**DIRECTIONS**
Below is a listing. Write out exactly its lines between the one holding "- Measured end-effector" and the one holding "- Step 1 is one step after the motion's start", inclusive.
-------
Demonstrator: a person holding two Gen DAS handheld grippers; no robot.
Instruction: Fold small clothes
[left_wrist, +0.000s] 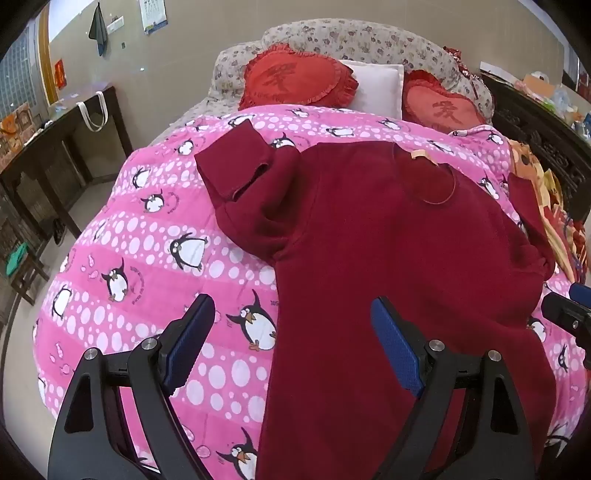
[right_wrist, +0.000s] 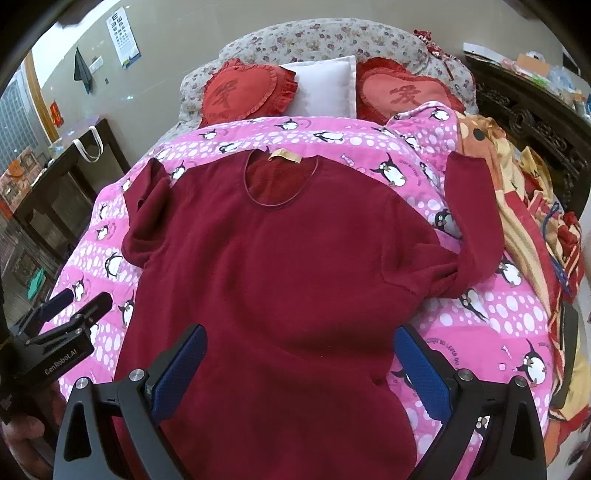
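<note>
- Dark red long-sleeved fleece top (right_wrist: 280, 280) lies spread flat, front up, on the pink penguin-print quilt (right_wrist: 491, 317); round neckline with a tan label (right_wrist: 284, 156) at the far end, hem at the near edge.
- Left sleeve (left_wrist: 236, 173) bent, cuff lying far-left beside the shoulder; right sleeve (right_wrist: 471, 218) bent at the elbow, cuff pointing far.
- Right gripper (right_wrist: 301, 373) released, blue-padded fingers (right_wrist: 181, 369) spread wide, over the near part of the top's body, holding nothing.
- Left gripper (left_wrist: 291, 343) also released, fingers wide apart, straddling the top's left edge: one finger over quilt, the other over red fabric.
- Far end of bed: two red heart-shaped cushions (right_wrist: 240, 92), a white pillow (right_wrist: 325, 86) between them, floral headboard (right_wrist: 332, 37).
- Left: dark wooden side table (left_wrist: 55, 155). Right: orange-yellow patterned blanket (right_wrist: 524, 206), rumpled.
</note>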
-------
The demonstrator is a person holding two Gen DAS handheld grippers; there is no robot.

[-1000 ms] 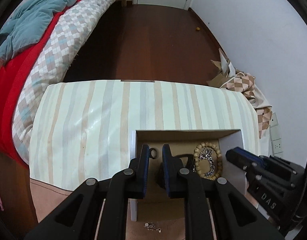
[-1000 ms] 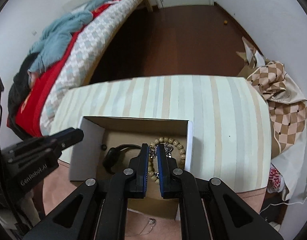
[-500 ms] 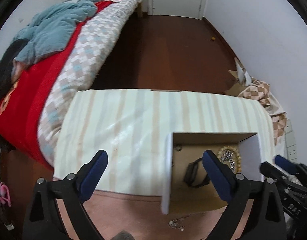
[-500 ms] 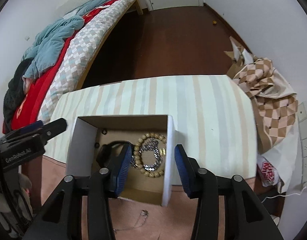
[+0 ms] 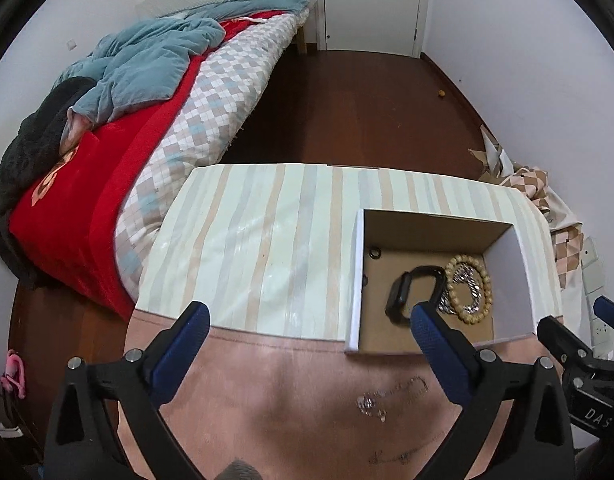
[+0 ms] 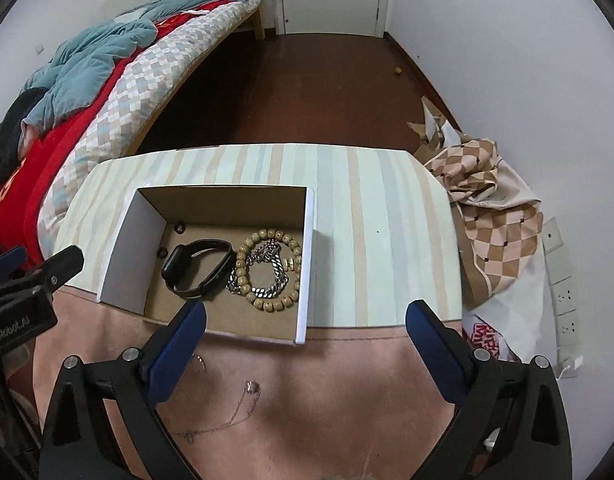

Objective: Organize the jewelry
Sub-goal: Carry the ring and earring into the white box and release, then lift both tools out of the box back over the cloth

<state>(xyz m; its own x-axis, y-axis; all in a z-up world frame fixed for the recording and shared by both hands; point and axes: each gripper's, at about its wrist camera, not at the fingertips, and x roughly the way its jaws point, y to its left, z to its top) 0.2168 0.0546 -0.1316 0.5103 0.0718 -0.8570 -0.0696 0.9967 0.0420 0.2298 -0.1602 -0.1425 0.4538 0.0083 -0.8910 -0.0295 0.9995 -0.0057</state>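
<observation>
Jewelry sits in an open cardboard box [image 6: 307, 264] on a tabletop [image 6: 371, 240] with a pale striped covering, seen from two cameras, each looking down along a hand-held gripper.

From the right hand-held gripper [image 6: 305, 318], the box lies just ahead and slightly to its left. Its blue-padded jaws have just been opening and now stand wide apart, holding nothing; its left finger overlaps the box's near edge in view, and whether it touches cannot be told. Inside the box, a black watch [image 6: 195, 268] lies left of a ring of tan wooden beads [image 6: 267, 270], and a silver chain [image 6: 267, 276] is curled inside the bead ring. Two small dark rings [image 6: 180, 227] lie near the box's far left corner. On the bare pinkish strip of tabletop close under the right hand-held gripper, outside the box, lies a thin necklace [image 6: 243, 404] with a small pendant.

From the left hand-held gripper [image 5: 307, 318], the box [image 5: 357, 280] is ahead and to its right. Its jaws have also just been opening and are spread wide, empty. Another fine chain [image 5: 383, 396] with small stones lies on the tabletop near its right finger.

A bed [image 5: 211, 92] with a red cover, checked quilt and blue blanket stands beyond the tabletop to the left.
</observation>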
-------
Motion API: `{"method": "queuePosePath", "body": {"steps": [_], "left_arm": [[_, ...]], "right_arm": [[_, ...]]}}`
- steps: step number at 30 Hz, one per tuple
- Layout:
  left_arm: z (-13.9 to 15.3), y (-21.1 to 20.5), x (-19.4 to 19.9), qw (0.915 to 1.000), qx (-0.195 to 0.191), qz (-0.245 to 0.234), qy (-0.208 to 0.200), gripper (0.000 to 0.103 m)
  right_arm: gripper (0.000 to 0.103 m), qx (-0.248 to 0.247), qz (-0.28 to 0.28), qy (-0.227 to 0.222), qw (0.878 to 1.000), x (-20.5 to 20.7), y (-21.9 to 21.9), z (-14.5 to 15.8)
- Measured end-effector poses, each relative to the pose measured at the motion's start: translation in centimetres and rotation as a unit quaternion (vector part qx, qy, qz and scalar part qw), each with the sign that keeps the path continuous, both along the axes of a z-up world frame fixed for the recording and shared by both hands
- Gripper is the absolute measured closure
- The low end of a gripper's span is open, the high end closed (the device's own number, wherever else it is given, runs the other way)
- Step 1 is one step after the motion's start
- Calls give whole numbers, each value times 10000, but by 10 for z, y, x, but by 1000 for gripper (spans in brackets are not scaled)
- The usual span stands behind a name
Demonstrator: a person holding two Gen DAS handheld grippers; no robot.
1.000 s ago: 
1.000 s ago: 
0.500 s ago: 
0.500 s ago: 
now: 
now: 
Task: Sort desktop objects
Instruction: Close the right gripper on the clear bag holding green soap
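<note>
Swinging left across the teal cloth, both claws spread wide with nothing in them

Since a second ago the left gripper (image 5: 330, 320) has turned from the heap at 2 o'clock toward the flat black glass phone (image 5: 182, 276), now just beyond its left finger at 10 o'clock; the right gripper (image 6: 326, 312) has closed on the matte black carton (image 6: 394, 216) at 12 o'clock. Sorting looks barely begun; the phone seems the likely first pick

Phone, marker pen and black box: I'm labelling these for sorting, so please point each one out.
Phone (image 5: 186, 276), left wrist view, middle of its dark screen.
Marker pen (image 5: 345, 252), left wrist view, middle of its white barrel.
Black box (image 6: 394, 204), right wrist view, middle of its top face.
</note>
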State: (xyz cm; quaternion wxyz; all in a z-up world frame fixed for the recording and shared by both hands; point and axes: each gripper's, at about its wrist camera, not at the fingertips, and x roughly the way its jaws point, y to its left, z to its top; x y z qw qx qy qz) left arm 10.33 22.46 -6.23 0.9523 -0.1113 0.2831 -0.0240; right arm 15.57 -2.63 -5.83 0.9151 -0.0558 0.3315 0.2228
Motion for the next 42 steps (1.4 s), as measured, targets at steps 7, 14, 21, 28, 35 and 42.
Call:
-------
**WRITTEN REPLY**
- Measured end-effector poses, each relative to the pose measured at the motion's start: translation in centimetres and rotation as a unit quaternion (vector part qx, qy, qz and scalar part qw), each with the sign that keeps the path continuous, both along the axes of a z-up world frame fixed for the recording and shared by both hands
- Gripper is the absolute measured closure
- The low end of a gripper's span is open, the high end closed (the device's own number, wherever else it is given, runs the other way)
- Step 1 is one step after the motion's start

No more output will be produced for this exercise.